To start, all the hallmark angular/syncopated guitar riffs, minimalist keyboard layers/textures, and of course bombastic polyrhythmic drum parts are in no short supply on this record. However, the main differentiation found this time around must be the slightly less overtly heavy tone via “drier” and less distorted guitars. There is barely any tremolo picking or “chugging” parts but in all honesty, it’s not really missed, and is certainly not radically different than what was featured on The Congregation. Leprous has always been able to sound devastatingly heavy without restoring to the atypical guitar techniques employed by 99% of other bands. Rather, the dense layers that evolve over the course of each song, coupled with the voicings from the keyboard parts and bass make Malina just as heavy as their previous efforts albeit in a different and refreshing way.

The album moves and evolves in a much quicker rate compared to The Congregation. With slightly more focused song structures, the tunes never meander enough to become dull or redundant. We are given the tasty bits with enough frequency to keep us satiated yet always hungry for more. There is an immediacy found in Malina’s material that was somewhat lacking on the previous album that is more akin to earlier albums like Tall Poppy Syndrome or Bilateral. Surely Baard Kolstad’s drum parts help in this regard, as he resorts to less tom driven beats to more traditional grooves this time around. The only lull has to be, oddly enough, the title track “Malina.” The minimalist approach here is taken to its extreme, ultimately leading to an anticlimactic resolution, leaving the tune feeling a little flat. Especially in comparison to the amazing follow up track “The weight of Disaster” that simply oozes classic Leprous.

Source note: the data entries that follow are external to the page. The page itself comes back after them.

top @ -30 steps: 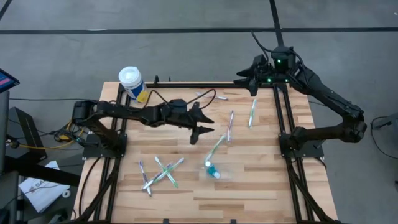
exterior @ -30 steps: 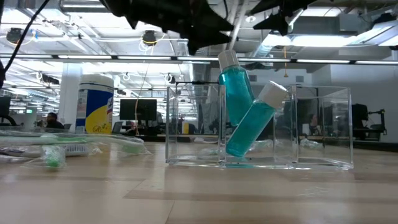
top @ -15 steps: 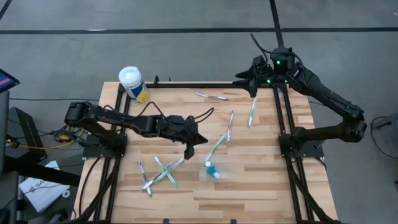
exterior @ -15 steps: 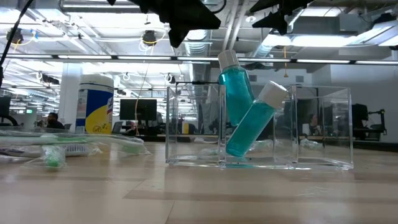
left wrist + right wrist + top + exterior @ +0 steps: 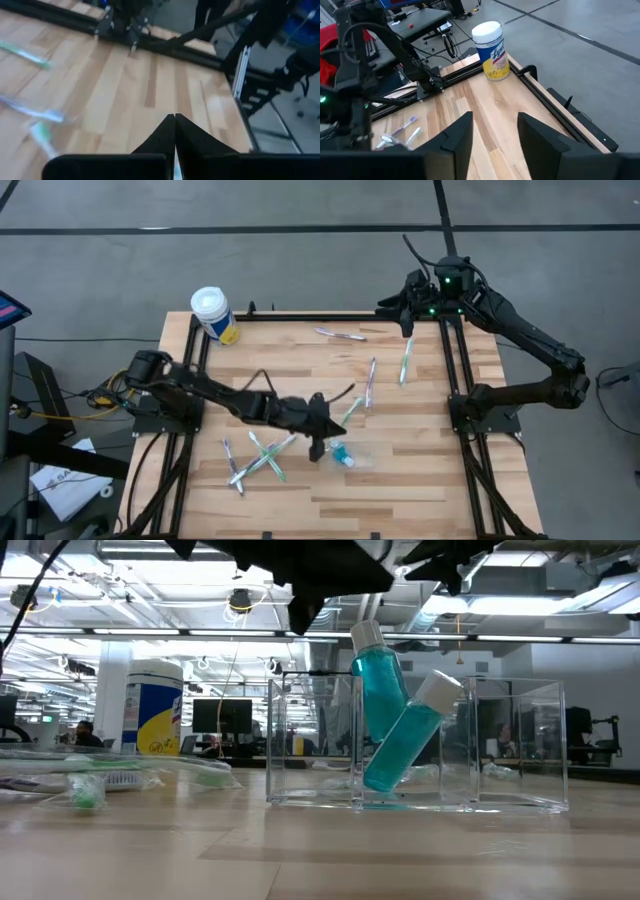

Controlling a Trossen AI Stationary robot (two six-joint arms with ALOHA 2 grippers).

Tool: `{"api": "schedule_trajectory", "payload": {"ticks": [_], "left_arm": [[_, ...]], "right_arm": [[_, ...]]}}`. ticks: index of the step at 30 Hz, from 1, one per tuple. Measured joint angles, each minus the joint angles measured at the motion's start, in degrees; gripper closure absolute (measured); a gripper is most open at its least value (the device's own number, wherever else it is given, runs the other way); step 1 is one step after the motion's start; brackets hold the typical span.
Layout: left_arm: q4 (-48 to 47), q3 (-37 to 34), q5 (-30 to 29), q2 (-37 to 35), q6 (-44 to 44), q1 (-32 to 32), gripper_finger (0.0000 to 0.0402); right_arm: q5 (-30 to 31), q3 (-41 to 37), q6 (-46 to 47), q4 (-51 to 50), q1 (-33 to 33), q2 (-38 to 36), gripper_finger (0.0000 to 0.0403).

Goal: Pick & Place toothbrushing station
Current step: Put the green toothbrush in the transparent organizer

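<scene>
Wooden table [image 5: 420,480] framed by black rails along both sides and the far edge; broad bare planks along the near edge and on the right half. Left arm stretched low across the middle, left pincer [image 5: 316,446] shut tight with nothing seen between the fingers, tip just beside the clear plastic organizer [image 5: 352,459]. Right arm folded back at the far right corner, right pincer [image 5: 407,322] above the rail, fingers [image 5: 462,131] parted and empty. Lysol wipes canister [image 5: 212,312] upright at the far left corner, against the rail. Organizer near the table's centre, slightly toward the near edge, holding two teal tubes [image 5: 392,735] leaning crosswise in one compartment. Toothbrushes scattered flat: crossed cluster [image 5: 258,459] left of the organizer, one green brush [image 5: 347,413] near the pincer, purple brush [image 5: 370,382] and green brush [image 5: 406,361] farther right, another purple one [image 5: 341,334] near the far rail.
</scene>
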Motion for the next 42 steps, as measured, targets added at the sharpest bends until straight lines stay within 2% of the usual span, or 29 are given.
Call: {"api": "schedule_trajectory", "payload": {"ticks": [9, 14, 33, 37, 42], "left_arm": [[1.18, 0.00, -8.74, 2.03, -2.66, -3.87, 0.0401], [1.27, -0.01, -9.25, 2.99, -2.59, -3.98, 0.0401], [14.76, -0.02, -8.02, 14.06, -2.93, -4.74, 0.0401], [15.29, -0.09, -7.66, 10.99, -2.35, -4.05, 0.0401], [16.04, 0.07, -7.83, 0.98, 2.31, -0.34, 0.0401]], "right_arm": [[-0.35, 0.01, -1.68, -0.49, 0.00, 0.00, 0.0290], [-0.36, 0.00, -1.66, -0.51, 0.00, 0.00, 0.0290], [-0.41, 0.02, -1.51, -1.82, 0.00, -0.02, 0.0290], [-0.42, 0.01, -1.51, -1.65, 0.00, -0.02, 0.0290], [-1.43, 0.00, -0.60, 0.39, 0.07, -0.02, 0.0290]]}}
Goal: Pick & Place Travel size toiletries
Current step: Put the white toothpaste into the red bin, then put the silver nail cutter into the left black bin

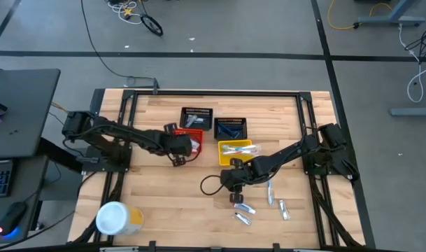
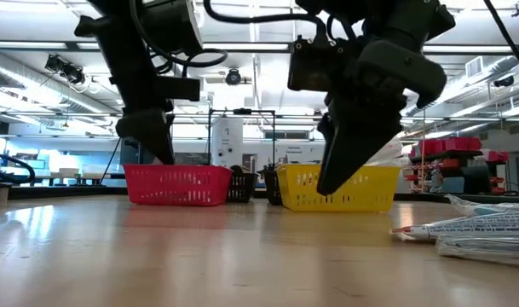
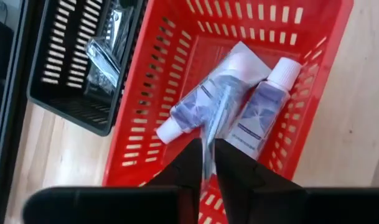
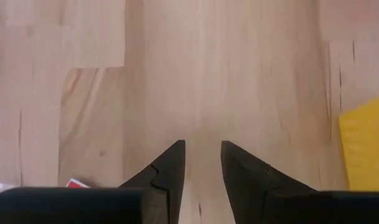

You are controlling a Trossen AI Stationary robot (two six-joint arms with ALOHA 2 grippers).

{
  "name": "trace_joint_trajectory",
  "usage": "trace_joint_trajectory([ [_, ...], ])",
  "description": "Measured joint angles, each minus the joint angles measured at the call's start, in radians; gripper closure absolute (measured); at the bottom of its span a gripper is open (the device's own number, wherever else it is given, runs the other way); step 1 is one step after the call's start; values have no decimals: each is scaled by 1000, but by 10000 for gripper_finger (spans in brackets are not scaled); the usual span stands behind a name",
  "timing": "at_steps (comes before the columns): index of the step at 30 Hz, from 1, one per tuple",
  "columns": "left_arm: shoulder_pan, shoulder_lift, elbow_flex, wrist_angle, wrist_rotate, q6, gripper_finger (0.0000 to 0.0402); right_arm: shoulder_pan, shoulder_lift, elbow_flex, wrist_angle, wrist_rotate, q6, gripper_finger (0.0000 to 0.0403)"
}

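My left gripper (image 3: 205, 144) hovers over the red basket (image 3: 313, 37), shut on a small white-and-blue tube (image 3: 215, 118) that I see edge-on. Two more white-and-blue tubes (image 3: 198, 102) (image 3: 257, 112) lie flat on the basket's floor. In the high view my left gripper (image 1: 181, 148) is at the red basket's (image 1: 193, 135) left side. My right gripper (image 1: 233, 187) (image 4: 203, 144) stands open over bare wood, nothing between its fingers. Several small toiletries (image 1: 244, 210) (image 2: 472, 226) lie flat on the table to its right and nearer the front edge. My left gripper pinches the thin flat end of the tube (image 3: 208, 140) between its two fingertips, coming from above on a slant. The tube runs on from the fingers over the basket's inside. Whether its far end touches the tubes below cannot be told.
A yellow basket (image 1: 235, 150) with pale items, a blue basket (image 1: 230, 128) and a black basket (image 1: 196, 117) stand at the table's middle back. A large white-and-yellow canister (image 1: 115, 218) stands at the near left. A black cable loops by my right gripper.
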Motion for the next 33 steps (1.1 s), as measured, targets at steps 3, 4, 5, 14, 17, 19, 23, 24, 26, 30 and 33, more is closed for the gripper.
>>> trace_joint_trajectory([
  [3,2,0,0,7,-1,11,329,0,0,0,23,-2,-21,292],
  [4,2,0,0,6,-1,11,321,0,0,0,31,-2,-22,292],
  [5,2,0,0,6,-1,11,313,0,0,0,37,-2,-22,292],
  [14,2,0,0,26,-104,-50,274,4,0,1,82,-101,-15,292],
  [17,2,0,0,42,-104,-50,279,3,0,1,78,-108,-12,292],
  [19,1,0,0,66,-101,-46,283,1,0,1,75,-108,-41,292],
  [23,-2,0,21,113,-97,-39,293,-1,0,1,28,-101,92,292],
  [24,-2,0,37,118,-94,-38,295,-1,0,1,25,-87,145,292],
  [26,-2,0,72,120,-81,-38,298,-3,0,1,19,-74,193,292],
  [30,-2,0,132,120,-40,-36,301,-14,0,1,24,-54,196,292],
  [33,-2,0,159,125,-9,10,301,-30,0,0,38,-2,129,292],
])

Inar Solberg’s vocals have always been a strong point within the band hierarchy and unbelievably this album sees his performance elevated to even higher levels. Here we see his vocals often taking center focus, with layers of harmonies often capable of giving you goose flesh. Tracks like “From the Flame” with its shouted pop like chorus, catchy “woah oh oh’s” on “Leashes”, and countless other moments really showcase the vocal dexterity of Inar’s vocals. But no other song exhibits the vocal prowess more apparently than on “The Last Milestone.” This track is emotionally devastating: Against a chamber music cushion, Ignar’s soprano vocals soar to operatic heights, collapsing and cascading upon harmonies with himself. Even without the actual band present, this is arguably the heaviest track on the album.

A lot has been made at the slightly less “heavy” and accessibility of Malina. While in certain places on this record that may hold true however, this is still incredibly complex, dense, dark, and deeply emotional music. Rest easy, these guys aren’t going to be opening for Coldplay anytime soon. That said, hopefully this record will expand their ever-growing fan base as a band of this caliber certainly should be more well renowned. Current fans of the band and those who enjoy music with substance that can challenge the listener should take heart to this record. While I originally thought Malina should be a self-titled album signifying a new direction, at its core this record is what Leprous has been and what they always will be: Brilliant progressive music.